Жестокая правда одного дня Ивана Денисовича, рассказанная самим Солженицыным - страница 4



Или вот это:

«А заключенные, уже одетые во всю свою рвань, перепоясанные всеми веревочками, обмотавшись от подбородка до глаз тряпками от мороза, – лежат на нарах поверх одеял в валенках и, глаза закрыв, обмирают».

И в разговорах заключенных эти особые условия упоминаются:

«…Ты, Ваня, восемь сидел – в каких лагерях? – Кильдигс перечит. – Ты в бытовых сидел… Вы номеров не носили. А вот в каторжном восемь лет посиди! Еще никто не просидел».

Хотя в этом отрывке разговора, который приводит Солженицын, прямо не сказано, что Особлагерь, в котором находится Шухов, является каторжным, но по некоторым косвенным деталям и контексту понятно, что этот лагерь является каторжным. А условия каторжного лагеря более жестокие, чем условия бытового. И слова заключенного Кильдигса, что «еще никто не просидел» должны, видимо, означать, что заключенные умирают, не прожив этих восьми лет. И сам Солженицын пишет:

«… А конца срока в этом лагере ни у кого еще не было».

Ко всему этому – постоянные обыски заключенных: и при выводе на работы, и при возвращении в барак. Причем обыски производились на улице и в мороз.

В общем, жизнь заключенного в Особлагере, – по описанию Солженицына, – совсем «не сахар». Люди живут в холодном промерзшем бараке. Жестокость администрации лагеря не знает пределов: за малейшую, – даже ей самой придуманную, – провинность сразу отправляет заключенного в холодный карцер, после десяти суток нахождения в котором заключенный гарантированно заболевает туберкулезом. А если наказание в пятнадцать суток, то это – смерть. И двадцать минут времени «для себя» – во время приема пищи. И мало шансов на то, что кто-нибудь сможет до конца просидеть весь срок в таком лагере и выйти на свободу, – особые условия не позволят.

Такую вот мрачную картину рисует нам Солженицын. И сколько вздохов по этому поводу у тех, кто видит в Солженицыне борца с тираническим коммунистически-советско-сталинским режимом; кто ставит ему памятники и возлагает цветы к нему; кто рассказывает в школе детям о том, что Солженицын – это светоч свободы, гигант мысли, отец российской демократии, несгибаемый борец за свободу личности; человек, прошедший застенки сталинских лагерей и не сломавшийся»; и протчая, и протчая, и протчая.
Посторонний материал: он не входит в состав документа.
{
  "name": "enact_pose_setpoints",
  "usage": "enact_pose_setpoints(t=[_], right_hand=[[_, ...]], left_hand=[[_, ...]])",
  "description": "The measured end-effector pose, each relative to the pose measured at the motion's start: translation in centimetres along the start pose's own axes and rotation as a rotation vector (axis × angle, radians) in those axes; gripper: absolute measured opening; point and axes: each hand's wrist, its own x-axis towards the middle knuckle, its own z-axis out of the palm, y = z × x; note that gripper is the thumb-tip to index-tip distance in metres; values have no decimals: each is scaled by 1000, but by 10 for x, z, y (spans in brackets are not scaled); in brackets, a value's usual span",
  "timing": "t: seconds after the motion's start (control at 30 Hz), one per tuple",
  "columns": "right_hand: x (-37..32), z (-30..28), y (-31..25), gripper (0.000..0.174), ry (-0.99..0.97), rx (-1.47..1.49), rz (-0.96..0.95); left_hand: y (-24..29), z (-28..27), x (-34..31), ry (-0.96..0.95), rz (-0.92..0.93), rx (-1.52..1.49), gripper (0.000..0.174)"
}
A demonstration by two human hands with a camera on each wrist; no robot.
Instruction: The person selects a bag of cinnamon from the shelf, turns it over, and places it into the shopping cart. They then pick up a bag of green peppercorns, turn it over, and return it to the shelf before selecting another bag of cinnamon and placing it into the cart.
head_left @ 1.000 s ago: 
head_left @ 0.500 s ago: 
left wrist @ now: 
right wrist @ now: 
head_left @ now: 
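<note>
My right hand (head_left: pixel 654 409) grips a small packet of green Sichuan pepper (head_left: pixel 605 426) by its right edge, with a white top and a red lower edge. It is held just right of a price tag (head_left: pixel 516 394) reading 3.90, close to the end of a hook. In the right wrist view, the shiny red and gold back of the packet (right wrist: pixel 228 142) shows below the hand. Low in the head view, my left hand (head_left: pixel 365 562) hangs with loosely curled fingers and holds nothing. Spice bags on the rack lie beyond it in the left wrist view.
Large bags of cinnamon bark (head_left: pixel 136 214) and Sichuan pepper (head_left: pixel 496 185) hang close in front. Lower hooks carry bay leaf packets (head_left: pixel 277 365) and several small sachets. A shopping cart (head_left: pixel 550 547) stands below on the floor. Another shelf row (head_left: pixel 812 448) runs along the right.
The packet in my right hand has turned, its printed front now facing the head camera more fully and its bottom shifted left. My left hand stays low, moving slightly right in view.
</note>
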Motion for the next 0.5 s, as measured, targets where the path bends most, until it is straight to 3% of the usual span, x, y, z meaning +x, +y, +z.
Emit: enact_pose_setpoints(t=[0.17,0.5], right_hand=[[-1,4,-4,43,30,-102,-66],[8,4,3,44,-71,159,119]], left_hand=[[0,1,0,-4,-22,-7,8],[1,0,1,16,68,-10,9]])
А вот почему ихие взоры проходят мимо проходят других описаний особых условий этого Особлагеря, и которые сам же Солженицын и описал? Может быть, посмотрим на их? (Ничего, что я так пишу? Подражать литературному стилю лауреата Нобелевской премии по литературе – это же хорошо. Формируется настоящий русский язык – народный, а не испорченный советским образованием с его вниманием к стилям Пушкина, Лермонтова, Гоголя, Салтыкова-Щедрина, Тургенева, Достоевского, Толстого, Чехова. А то ужо ото их словесновых оборотов язык прям к зубам примерзывает). Итакши, начнемши.

Кроме приведенных слов Солженицына, описывающих особые условия Особлагеря, мы читаем еще и вот какие:

«Шухов никогда не просыпал подъема, всегда вставал по нему – до развода было часа полтора времени своего, не казенного, и кто знает лагерную жизнь, всегда может подработать: шить кому-нибудь из старой подкладки чехол на рукавички; богатому бригаднику подать сухие валенки прямо на койку, чтоб ему босиком не топтаться вкруг кучи, не выбирать; или пробежать по каптеркам, где кому надо услужить, подмести или поднести что-нибудь; или идти в столовую собирать миски со столов и сносить их горками в посудомойку».